WHAT YOU WILL DO ->
Set the images aside and retype the whole listing exactly.

--- START ---

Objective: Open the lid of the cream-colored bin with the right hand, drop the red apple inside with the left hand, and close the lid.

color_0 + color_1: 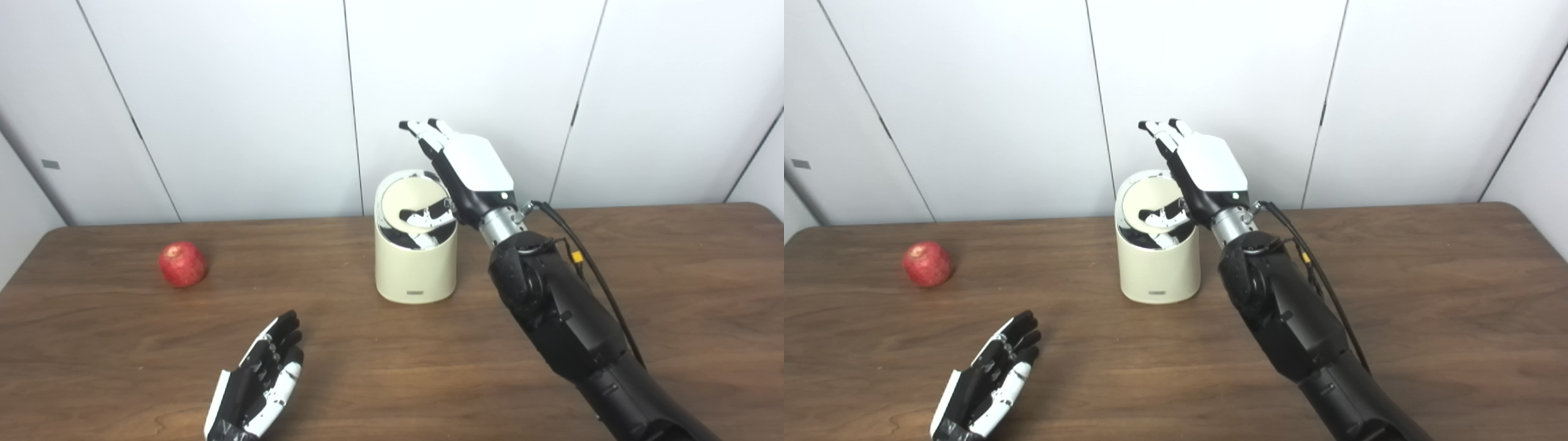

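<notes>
The cream-colored bin (416, 269) stands upright at the middle of the table. Its round lid (409, 197) is tilted inward, so a dark gap shows at the front of the opening. My right hand (471, 165) is over the bin's right rim, open, with the fingers stretched up and the thumb (429, 217) pressed down on the tilted lid. The red apple (182, 264) lies on the table at the left, well apart from the bin. My left hand (260, 380) rests open and empty near the front edge, below and to the right of the apple.
The brown wooden table (661, 294) spans the view, with white wall panels close behind the bin. A black cable (582, 257) runs along my right forearm. Nothing else stands on the table.
</notes>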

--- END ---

TASK RESPONSE ->
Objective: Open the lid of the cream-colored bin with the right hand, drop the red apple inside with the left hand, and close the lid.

color_0 + color_1: 

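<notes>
The cream-colored bin (416, 269) stands upright at the middle of the table. Its round lid (409, 197) is tilted inward, so a dark gap shows at the front of the opening. My right hand (471, 165) is over the bin's right rim, open, with the fingers stretched up and the thumb (429, 217) pressed down on the tilted lid. The red apple (182, 264) lies on the table at the left, well apart from the bin. My left hand (260, 380) rests open and empty near the front edge, below and to the right of the apple.
The brown wooden table (661, 294) spans the view, with white wall panels close behind the bin. A black cable (582, 257) runs along my right forearm. Nothing else stands on the table.
</notes>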

The response to this exercise is done.